Sunday, October 21, 2012

Google Results Show Mobile Danger to PC-Based Revenue Models

Eric Jackson, founder and managing member of hedge fund Ironfire Capital, has argues that it is not impossible for Google to substantially fail in five to eight years, as advertising shifts to mobile apps. There are two angles to the looming danger.



First, people now are "finding things" using apps other than search. That threatens the search advertising business that underpins Google's current success. The other angle is that attention and advertising revenues already are starting to shift to mobile formats, as opposed to "PC-based" online venues. 

Jackson's forecast  might be a bit more aggressive than some others think, as search continues to grow, as a percentage of total online ads. But there is widespread thinking that mobile is where the growth will occur. 

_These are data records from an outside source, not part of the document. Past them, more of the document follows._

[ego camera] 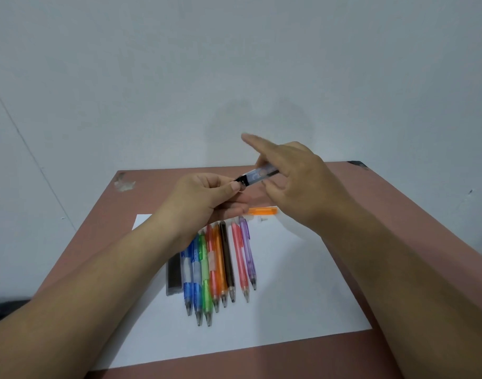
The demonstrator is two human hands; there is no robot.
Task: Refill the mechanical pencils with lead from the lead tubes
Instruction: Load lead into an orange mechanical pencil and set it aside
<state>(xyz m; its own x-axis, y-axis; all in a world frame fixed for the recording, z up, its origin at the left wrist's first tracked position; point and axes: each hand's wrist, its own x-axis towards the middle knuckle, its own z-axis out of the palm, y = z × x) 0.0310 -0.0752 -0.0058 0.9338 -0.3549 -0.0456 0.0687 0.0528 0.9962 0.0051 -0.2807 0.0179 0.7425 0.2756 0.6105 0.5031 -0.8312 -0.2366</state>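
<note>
Tube [257,175] lies above the far table [398,214], its long axis running from near-left up to far-right between both hands. Left hand [204,198] pinches its dark near-left cap end; right hand [294,181] holds the far-right body, index finger straight out. Pencils [220,266] lie on paper [302,296] below, nearer the left hand, tips toward the viewer. An orange tube [263,211] lies just beyond them.

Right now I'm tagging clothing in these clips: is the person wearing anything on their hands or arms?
Nothing shows. The left hand and right hand are bare, with no gloves, rings, watch or bracelets visible, and both forearms are uncovered to the frame edge, with no sleeve in view.
</note>
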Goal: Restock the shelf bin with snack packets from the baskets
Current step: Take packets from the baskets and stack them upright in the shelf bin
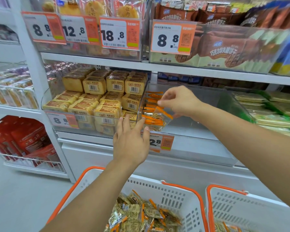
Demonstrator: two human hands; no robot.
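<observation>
Right hand point(178, 99): fingers loosely curled, hovering above clear orange-edged snack packets point(155, 117), holding nothing
Left hand point(130, 141): fingers straight, at clear plastic shelf bin point(208, 104) front
Packets: piled in bin's left end
White orange-handled basket point(157, 195): holds more below

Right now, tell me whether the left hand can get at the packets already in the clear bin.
Probably yes. The left hand is open at the clear bin front edge, and the packets lie just behind it, the top uncovered.
</observation>
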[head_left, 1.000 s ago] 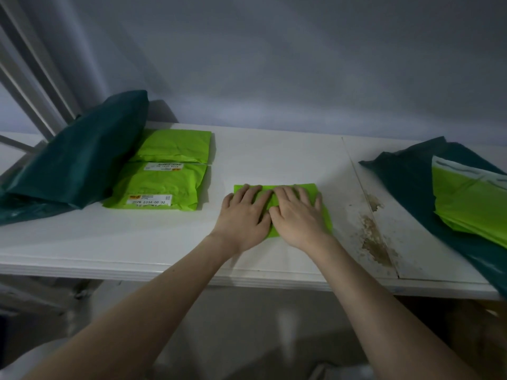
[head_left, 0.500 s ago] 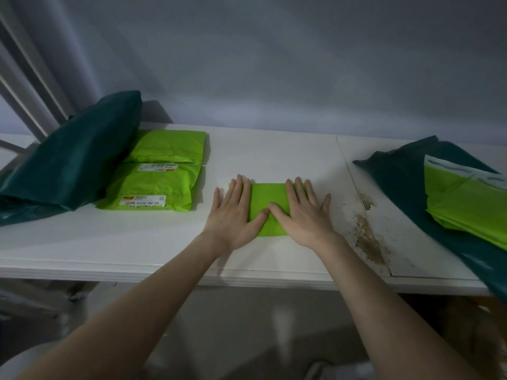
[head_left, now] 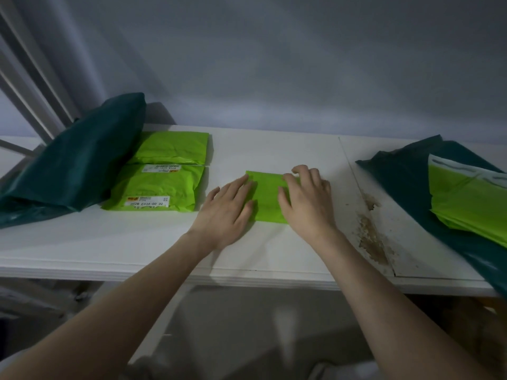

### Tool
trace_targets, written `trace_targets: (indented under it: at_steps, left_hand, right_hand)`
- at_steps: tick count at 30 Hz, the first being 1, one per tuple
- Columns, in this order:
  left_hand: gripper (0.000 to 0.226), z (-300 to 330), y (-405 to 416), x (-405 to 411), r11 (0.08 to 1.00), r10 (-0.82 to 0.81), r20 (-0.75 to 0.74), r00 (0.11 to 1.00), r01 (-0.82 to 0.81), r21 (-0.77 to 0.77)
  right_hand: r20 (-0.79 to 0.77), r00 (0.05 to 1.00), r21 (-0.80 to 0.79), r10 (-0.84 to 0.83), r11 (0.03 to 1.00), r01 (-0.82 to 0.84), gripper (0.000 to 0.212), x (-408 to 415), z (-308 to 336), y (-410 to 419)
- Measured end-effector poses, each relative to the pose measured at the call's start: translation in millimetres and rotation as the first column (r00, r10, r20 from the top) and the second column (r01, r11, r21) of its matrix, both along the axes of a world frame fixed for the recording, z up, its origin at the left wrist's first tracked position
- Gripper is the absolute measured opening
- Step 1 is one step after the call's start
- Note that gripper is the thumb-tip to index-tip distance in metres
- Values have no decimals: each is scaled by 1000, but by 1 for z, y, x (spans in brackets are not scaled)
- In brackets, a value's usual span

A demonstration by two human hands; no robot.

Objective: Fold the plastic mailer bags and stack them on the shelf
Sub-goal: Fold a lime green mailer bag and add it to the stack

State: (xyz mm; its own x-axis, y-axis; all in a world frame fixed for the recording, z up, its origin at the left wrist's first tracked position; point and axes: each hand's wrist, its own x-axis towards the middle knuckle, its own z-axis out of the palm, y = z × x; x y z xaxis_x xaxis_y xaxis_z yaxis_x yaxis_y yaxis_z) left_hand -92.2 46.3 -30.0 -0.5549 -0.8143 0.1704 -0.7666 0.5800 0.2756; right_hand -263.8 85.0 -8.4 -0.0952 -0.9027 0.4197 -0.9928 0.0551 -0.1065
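Folded green mailer [head_left: 270, 198] on shelf [head_left: 274, 149], both hands on it

Thin plastic film: judged light, limp, slick, likely to spring open unless pinned; best taken at the folded edges, thumb under. Left hand [head_left: 229, 208] lies flat, fingers straight, tips on the mailer's left edge. Right hand [head_left: 308, 200] covers the right side, fingers curled over the far right corner, seemingly pinching it. Folded stack [head_left: 162, 186] lies well left

Dim and bluish throughout, grainy on the wall beyond the hands. Soft light from above and ahead; faint shadows under the left hand [head_left: 229, 207] and right hand [head_left: 307, 204]. No glare. Slightly smeared around the right hand's curled fingers. Bowed by wide-angle distortion toward the edges; murky and soft below the forearms.
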Motion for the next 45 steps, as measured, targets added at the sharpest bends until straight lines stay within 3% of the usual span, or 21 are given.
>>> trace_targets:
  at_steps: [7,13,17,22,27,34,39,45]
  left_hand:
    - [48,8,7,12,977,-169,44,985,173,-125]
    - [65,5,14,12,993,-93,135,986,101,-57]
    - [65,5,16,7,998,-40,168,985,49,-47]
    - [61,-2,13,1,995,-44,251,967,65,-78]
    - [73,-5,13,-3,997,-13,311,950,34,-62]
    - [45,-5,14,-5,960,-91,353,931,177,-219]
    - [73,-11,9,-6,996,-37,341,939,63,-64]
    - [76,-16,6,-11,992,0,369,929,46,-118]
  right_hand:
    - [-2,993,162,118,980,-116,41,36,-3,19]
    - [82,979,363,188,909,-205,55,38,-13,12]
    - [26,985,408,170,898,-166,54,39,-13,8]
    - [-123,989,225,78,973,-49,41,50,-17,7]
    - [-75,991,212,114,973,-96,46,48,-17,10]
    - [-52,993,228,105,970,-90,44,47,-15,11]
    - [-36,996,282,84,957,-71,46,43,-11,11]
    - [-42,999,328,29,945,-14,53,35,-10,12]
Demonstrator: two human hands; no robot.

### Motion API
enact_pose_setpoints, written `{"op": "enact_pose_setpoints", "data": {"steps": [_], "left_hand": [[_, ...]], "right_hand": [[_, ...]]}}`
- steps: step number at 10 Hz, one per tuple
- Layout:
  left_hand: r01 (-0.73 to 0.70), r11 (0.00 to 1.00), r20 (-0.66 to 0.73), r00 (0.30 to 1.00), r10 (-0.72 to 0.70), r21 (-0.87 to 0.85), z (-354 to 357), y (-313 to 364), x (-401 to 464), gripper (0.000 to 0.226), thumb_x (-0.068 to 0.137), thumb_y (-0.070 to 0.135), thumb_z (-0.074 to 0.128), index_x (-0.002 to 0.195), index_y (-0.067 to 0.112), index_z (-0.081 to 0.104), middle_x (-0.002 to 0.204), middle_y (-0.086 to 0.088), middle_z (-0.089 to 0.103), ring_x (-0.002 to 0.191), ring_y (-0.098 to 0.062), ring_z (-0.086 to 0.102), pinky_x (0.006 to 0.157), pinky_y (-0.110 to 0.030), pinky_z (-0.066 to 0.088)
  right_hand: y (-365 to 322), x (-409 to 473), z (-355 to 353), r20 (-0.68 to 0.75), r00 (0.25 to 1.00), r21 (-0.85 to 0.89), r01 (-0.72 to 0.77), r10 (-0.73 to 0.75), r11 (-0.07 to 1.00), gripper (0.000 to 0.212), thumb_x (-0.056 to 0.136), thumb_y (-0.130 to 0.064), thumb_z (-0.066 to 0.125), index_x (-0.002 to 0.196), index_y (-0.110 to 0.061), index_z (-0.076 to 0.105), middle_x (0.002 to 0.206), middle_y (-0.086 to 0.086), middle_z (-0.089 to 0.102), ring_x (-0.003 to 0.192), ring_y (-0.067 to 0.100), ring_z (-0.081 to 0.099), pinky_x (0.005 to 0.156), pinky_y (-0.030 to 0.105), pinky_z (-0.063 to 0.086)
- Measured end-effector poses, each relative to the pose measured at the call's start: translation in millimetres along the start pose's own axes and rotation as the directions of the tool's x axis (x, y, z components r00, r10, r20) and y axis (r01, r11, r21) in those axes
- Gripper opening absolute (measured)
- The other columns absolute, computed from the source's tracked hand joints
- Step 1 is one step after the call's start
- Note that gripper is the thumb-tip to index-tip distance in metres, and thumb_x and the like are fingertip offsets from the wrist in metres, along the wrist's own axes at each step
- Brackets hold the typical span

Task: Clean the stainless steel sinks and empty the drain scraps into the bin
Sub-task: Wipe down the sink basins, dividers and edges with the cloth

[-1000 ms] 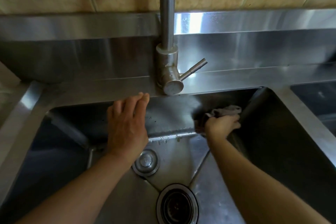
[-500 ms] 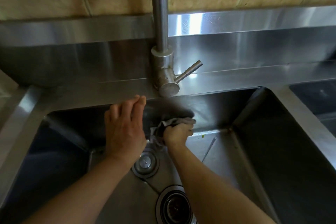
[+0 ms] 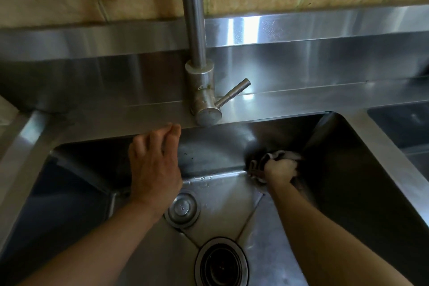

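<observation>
A stainless steel sink (image 3: 97, 127) fills the view. My right hand (image 3: 281, 168) grips a crumpled grey cloth (image 3: 274, 157) and presses it against the basin's back wall near the far right corner. My left hand (image 3: 155, 160) lies flat with straight fingers, its fingertips touching the sink's back rim left of the tap. In the basin floor sit the open drain (image 3: 220, 262) with its dark strainer and a smaller round metal plug (image 3: 182, 209) behind it. Water drops glisten on the floor.
A steel tap (image 3: 200, 90) with a side lever rises from the back ledge between my hands. A second basin (image 3: 404, 127) lies to the right beyond a steel divider. A steel splashback and beige wall tiles stand behind.
My right hand with the cloth swept left along the back wall, then back right to the far right corner. My left hand stayed on the rim.
</observation>
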State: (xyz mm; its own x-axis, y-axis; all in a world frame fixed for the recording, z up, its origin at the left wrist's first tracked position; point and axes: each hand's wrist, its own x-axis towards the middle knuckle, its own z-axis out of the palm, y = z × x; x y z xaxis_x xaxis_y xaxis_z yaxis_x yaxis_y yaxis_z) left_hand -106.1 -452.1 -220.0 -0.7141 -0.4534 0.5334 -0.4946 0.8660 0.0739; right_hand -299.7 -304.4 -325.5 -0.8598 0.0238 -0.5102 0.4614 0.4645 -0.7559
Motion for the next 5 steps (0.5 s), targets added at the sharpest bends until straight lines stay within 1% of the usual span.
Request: {"op": "enact_pose_setpoints", "data": {"steps": [1,2,3,4,5], "left_hand": [[-0.011,1.000,0.010,1.000,0.011,-0.003,-1,0,1,0.083,0.049,-0.007,0.067,0.127,0.010,0.043,0.123,-0.010,0.040,0.094,-0.035,0.036,0.074,-0.044,0.042],[-0.026,1.000,0.020,0.999,0.026,-0.014,-3,-1,3,0.076,0.054,-0.001,0.059,0.128,0.011,0.044,0.123,-0.008,0.041,0.094,-0.034,0.037,0.074,-0.044,0.044],[-0.033,0.999,0.064,0.997,0.033,-0.012,-8,-3,3,0.077,0.054,0.003,0.055,0.129,0.012,0.045,0.124,-0.007,0.045,0.094,-0.032,0.039,0.074,-0.044,0.044],[-0.051,0.998,0.150,0.987,0.054,-0.023,-18,-7,5,0.087,0.046,0.001,0.066,0.129,0.014,0.048,0.124,-0.006,0.053,0.096,-0.028,0.041,0.076,-0.042,0.043],[-0.143,0.989,0.217,0.965,0.149,-0.045,-33,-19,10,0.085,0.047,0.000,0.071,0.129,0.014,0.051,0.126,-0.003,0.052,0.104,-0.025,0.046,0.082,-0.042,0.044]], "right_hand": [[11,-14,34,0.057,0.998,-0.050,0.003,-0.001,0.999,0.056,0.076,-0.021,0.059,0.125,0.003,0.050,0.127,0.027,0.052,0.114,0.043,0.053,0.095,0.050,0.048],[-12,-83,61,0.098,0.995,-0.127,0.011,0.001,0.992,0.051,0.087,-0.013,0.054,0.132,0.006,0.042,0.133,0.027,0.043,0.122,0.043,0.044,0.101,0.045,0.041],[-11,-101,81,0.174,0.984,-0.107,-0.030,0.048,0.994,0.064,0.089,-0.009,0.058,0.143,0.005,0.025,0.139,0.028,0.033,0.129,0.040,0.034,0.105,0.039,0.032],[-8,-94,79,0.197,0.979,-0.060,-0.048,0.059,0.997,0.053,0.087,-0.014,0.061,0.134,0.003,0.044,0.130,0.027,0.049,0.121,0.039,0.046,0.103,0.039,0.042],[-7,-75,65,0.098,0.988,-0.011,-0.116,0.117,0.993,0.040,0.084,-0.014,0.064,0.119,0.004,0.058,0.124,0.025,0.057,0.113,0.039,0.056,0.099,0.044,0.046]]}}
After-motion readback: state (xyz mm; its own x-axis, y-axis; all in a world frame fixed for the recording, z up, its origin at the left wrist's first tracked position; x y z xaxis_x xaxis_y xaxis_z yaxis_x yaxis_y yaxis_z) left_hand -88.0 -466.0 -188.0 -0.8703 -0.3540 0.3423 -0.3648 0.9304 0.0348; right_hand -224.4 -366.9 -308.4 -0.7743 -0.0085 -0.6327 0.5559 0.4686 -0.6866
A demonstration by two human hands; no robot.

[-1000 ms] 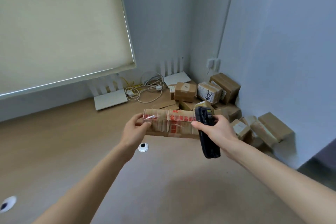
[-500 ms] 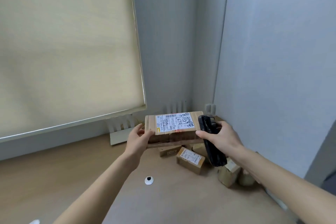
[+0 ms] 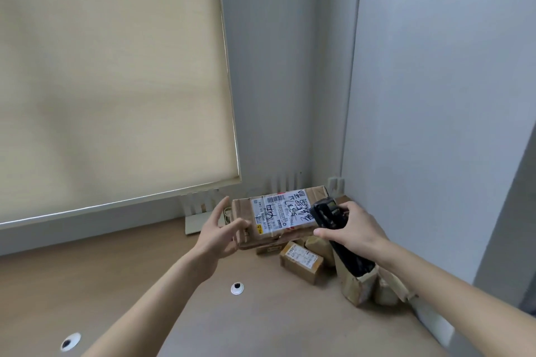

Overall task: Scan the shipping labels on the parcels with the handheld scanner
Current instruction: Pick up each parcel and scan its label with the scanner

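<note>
Held parcel, a flat cardboard box, sits at centre of frame, raised above the wooden surface. Its white shipping label, with barcode and black handwriting, faces the camera.

Left hand: fingers spread and fairly straight at the box's left end, thumb tip against the near left face; half a second ago the fingers were wrapped more closely round that end. Whether it bears any weight cannot be told.

Right hand: fingers curled round the black handheld scanner, thumb across its near side. The scanner head overlaps the label's right edge; the body slants down to lower right. It has moved a little leftward over the label compared with the earlier frame. How the box's right end is supported is hidden.

One second ago the box showed a taped face with red print; the label side is now up.

Loose parcels lie on the surface below the hands, toward the corner. Beige roller blind fills upper left. Two round cable grommets sit in the surface at lower left.
</note>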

But mobile is going to be a game changer, virtually all application providers believe. 

According to the company’s earnings report, Google's profit losses in the quarter were caused by flagging ads revenue, in which the amount paid by advertisers to Google’s click-per-click has decreased by 15 percent, earnings report suggests.  

On the other hand, some might counter, Google is making a transition rather well. About half of all U.S. mobile ad spending goes toward search ads, more than the roughly 47 percent of total digital spending in Web search, according to eMarketer Inc. 

Google takes a 95 percent share of mobile-search revenue in the U.S., estimates eMarketer.